*Directions for this task*: Your answer should consist solely of the lines from the first line of the data through the line with "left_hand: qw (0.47", each reproduced exactly.

*Raw data*:
---+---

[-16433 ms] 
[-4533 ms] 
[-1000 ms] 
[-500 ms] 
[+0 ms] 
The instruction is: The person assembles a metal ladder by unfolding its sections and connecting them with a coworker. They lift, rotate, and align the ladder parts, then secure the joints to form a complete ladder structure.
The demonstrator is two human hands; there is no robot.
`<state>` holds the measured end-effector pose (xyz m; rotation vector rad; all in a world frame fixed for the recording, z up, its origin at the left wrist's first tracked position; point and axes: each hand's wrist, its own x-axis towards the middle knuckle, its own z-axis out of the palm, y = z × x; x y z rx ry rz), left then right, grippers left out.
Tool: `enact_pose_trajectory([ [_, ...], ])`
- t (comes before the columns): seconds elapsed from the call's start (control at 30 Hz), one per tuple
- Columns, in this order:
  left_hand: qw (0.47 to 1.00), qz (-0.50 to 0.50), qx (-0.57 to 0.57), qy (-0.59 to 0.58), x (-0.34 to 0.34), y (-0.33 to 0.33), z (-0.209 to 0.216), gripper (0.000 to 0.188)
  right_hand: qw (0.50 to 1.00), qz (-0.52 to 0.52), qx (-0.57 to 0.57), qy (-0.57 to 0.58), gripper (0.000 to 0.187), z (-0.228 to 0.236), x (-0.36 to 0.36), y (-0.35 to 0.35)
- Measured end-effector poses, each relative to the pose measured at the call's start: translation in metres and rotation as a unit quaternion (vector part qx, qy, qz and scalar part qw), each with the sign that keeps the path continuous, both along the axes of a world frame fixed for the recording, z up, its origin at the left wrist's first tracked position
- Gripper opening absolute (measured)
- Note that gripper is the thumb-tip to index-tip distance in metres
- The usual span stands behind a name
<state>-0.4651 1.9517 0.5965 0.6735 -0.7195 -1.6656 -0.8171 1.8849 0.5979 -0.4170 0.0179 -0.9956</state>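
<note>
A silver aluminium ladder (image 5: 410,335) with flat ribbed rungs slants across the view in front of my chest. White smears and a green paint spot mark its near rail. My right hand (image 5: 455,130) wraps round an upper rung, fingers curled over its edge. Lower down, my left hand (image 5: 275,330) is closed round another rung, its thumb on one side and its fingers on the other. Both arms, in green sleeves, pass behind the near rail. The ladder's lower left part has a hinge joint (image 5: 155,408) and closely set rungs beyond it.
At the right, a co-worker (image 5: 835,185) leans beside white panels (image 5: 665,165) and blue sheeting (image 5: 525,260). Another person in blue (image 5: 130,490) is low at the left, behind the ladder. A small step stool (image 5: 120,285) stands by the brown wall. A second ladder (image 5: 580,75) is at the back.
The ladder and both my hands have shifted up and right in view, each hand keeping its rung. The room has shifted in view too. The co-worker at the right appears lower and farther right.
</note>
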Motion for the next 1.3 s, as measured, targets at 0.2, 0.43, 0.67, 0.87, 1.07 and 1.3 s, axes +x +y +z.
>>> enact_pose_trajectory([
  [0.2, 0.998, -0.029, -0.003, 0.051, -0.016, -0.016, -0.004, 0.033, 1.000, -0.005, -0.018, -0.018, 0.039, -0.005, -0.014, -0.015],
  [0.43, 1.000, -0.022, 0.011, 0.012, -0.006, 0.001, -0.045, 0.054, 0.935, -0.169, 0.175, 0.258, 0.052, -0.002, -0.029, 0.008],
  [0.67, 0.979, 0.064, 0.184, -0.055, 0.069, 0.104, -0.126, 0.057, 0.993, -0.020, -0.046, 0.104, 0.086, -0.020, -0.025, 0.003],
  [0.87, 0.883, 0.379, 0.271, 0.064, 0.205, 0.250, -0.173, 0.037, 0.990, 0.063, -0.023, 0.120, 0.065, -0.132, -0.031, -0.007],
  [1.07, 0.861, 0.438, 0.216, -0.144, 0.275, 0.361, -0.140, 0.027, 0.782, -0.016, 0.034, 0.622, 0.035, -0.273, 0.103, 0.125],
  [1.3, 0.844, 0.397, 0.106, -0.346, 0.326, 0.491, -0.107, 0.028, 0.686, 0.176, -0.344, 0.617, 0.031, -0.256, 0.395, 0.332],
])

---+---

*Written solution*:
[-16433 ms] 
[-4533 ms] 
[-1000 ms] 
[-500 ms] 
[+0 ms] 
The instruction is: The person assembles a metal ladder by unfolding its sections and connecting them with a coworker. They lift, rotate, and align the ladder parts, then secure the joints to form a complete ladder structure.
The demonstrator is two human hands; there is no robot.
`<state>` holds the measured end-effector pose (xyz m; rotation vector rad; all in a world frame fixed for the recording, z up, its origin at the left wrist's first tracked position; point and axes: each hand's wrist, its own x-axis towards the middle knuckle, its own z-axis out of the palm, y = z × x; x y z rx ry rz), left then right, grippers left out.
Tool: `enact_pose_trajectory([ [_, ...], ])`
- t (comes before the columns): seconds elapsed from the call's start (control at 30 Hz), one per tuple
- Columns, in this order:
  left_hand: qw (0.47 to 1.00), qz (-0.50 to 0.50), qx (-0.57 to 0.57), qy (-0.59 to 0.58), x (-0.34 to 0.34), y (-0.33 to 0.33), z (-0.209 to 0.216), gripper (0.000 to 0.188)

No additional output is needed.